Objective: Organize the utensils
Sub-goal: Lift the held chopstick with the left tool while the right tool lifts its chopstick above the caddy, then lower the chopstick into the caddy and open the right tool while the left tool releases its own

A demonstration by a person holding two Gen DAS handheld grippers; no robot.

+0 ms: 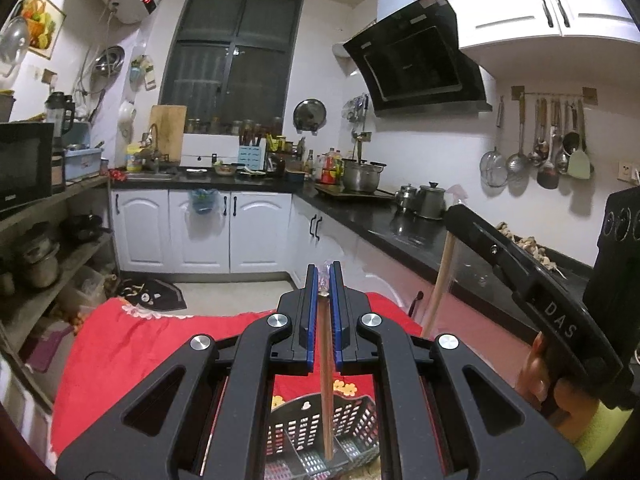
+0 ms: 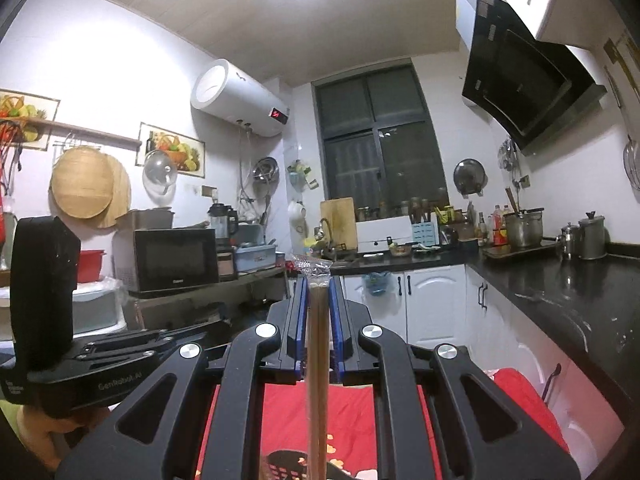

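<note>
Left gripper (image 1: 325, 276): jaws pinch a wrapped chopstick pair (image 1: 326, 380) above the black basket (image 1: 352, 416). Right gripper (image 2: 319, 288): jaws pinch wrapped chopsticks (image 2: 318, 380) likewise.

We see matt black plastic on our left claw (image 1: 325, 276) and right claw (image 2: 319, 285), each with smooth blue pads and shiny metal bolts, each closed on a pack of smooth wooden chopsticks (image 1: 326, 364) in crinkly clear plastic wrap. Below lies a soft red cloth (image 1: 132, 344) with printed flowers, bearing a black perforated plastic basket (image 1: 356, 416). The kitchen desk (image 1: 372, 220) is glossy black stone, carrying dull steel pots (image 1: 362, 176).
</note>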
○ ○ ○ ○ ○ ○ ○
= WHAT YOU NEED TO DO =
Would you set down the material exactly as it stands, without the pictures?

= OUTPUT FOR THIS TASK =
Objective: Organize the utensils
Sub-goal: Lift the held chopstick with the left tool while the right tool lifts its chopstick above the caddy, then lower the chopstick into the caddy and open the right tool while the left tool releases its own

A demonstration by a person holding two Gen DAS handheld grippers; no robot.

+0 ms: 
+0 ms: 

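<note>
Left gripper (image 1: 325, 276): jaws pinch a wrapped chopstick pair (image 1: 326, 380) above the black basket (image 1: 352, 416). Right gripper (image 2: 319, 288): jaws pinch wrapped chopsticks (image 2: 318, 380) likewise.

We see matt black plastic on our left claw (image 1: 325, 276) and right claw (image 2: 319, 285), each with smooth blue pads and shiny metal bolts, each closed on a pack of smooth wooden chopsticks (image 1: 326, 364) in crinkly clear plastic wrap. Below lies a soft red cloth (image 1: 132, 344) with printed flowers, bearing a black perforated plastic basket (image 1: 356, 416). The kitchen desk (image 1: 372, 220) is glossy black stone, carrying dull steel pots (image 1: 362, 176).
</note>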

The reply is now complete.